╭──

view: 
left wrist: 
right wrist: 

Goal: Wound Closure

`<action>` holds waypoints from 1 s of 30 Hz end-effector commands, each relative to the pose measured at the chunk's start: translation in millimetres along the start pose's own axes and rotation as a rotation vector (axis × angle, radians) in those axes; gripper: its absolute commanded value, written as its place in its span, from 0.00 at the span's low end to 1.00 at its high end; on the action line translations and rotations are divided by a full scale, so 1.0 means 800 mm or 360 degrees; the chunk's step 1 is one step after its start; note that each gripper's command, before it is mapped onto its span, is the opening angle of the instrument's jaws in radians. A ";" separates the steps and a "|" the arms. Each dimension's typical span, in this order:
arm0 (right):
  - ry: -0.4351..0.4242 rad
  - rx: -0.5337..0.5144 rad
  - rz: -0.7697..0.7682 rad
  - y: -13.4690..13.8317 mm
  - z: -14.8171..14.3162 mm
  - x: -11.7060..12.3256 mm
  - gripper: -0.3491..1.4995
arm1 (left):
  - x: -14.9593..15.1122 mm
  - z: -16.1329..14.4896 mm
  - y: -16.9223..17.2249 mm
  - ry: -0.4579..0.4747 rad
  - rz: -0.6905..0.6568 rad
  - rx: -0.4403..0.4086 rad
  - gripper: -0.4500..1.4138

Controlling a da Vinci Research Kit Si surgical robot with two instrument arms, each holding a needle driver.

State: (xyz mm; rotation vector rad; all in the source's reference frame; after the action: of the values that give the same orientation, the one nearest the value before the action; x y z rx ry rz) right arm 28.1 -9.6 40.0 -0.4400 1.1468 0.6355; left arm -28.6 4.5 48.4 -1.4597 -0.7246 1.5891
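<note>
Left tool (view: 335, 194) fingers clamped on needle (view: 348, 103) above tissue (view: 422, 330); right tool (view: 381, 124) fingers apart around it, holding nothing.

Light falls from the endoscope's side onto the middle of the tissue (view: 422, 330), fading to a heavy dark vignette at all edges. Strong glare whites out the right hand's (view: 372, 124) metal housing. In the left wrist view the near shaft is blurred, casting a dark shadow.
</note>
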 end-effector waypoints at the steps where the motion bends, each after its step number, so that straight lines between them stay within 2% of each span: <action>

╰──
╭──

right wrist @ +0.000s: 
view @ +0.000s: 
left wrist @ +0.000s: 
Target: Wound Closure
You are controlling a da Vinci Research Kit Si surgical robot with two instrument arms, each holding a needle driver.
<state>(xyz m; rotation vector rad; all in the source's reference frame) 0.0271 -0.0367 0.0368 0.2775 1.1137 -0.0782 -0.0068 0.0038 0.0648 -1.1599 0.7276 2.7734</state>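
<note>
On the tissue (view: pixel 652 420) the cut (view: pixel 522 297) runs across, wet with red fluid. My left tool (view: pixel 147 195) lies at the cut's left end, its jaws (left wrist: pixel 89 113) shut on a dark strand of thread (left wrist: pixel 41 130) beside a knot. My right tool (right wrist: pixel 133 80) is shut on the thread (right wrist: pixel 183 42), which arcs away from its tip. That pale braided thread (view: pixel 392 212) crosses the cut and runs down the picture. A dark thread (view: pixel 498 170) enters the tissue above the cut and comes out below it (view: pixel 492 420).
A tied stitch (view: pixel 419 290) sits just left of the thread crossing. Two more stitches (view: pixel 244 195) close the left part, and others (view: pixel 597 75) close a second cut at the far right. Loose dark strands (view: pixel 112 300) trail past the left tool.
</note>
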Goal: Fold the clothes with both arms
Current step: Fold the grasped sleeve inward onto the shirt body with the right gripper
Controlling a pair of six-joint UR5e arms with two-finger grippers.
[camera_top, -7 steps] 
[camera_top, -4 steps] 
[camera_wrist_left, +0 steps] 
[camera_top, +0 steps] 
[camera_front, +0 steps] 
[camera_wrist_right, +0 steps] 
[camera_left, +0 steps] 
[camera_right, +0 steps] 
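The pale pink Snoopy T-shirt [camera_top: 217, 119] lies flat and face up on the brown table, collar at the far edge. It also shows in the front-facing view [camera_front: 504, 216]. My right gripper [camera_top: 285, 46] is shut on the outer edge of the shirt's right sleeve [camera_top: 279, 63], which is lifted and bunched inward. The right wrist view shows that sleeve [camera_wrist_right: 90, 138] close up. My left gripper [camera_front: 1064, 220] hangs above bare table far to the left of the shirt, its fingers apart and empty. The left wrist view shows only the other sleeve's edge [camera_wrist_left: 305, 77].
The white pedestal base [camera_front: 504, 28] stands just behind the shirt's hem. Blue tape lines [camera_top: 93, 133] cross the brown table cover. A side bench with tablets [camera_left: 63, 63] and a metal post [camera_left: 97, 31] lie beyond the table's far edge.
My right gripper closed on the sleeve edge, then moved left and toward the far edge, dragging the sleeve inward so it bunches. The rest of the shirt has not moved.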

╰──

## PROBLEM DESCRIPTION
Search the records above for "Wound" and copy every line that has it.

## EXERCISE SOLUTION
Goal: Wound Closure
Target: Wound Closure

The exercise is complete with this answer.